▶ **DATA SHOWN**:
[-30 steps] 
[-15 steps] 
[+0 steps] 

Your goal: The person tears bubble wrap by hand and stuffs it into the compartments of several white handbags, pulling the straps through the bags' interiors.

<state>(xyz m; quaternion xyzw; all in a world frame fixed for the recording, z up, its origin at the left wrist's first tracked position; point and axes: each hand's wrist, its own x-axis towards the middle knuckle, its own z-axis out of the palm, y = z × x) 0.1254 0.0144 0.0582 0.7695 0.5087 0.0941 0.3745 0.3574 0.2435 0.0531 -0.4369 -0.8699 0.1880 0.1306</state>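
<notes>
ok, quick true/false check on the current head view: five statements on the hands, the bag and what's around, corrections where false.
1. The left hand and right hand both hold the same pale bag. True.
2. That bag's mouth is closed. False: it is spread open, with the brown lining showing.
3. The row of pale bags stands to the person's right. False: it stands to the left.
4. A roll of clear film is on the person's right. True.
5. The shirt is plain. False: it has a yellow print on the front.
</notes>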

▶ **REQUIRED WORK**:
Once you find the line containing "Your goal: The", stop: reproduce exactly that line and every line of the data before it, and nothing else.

▶ **PROBLEM SOLUTION**:
[-30 steps] 
[-15 steps] 
[+0 steps] 

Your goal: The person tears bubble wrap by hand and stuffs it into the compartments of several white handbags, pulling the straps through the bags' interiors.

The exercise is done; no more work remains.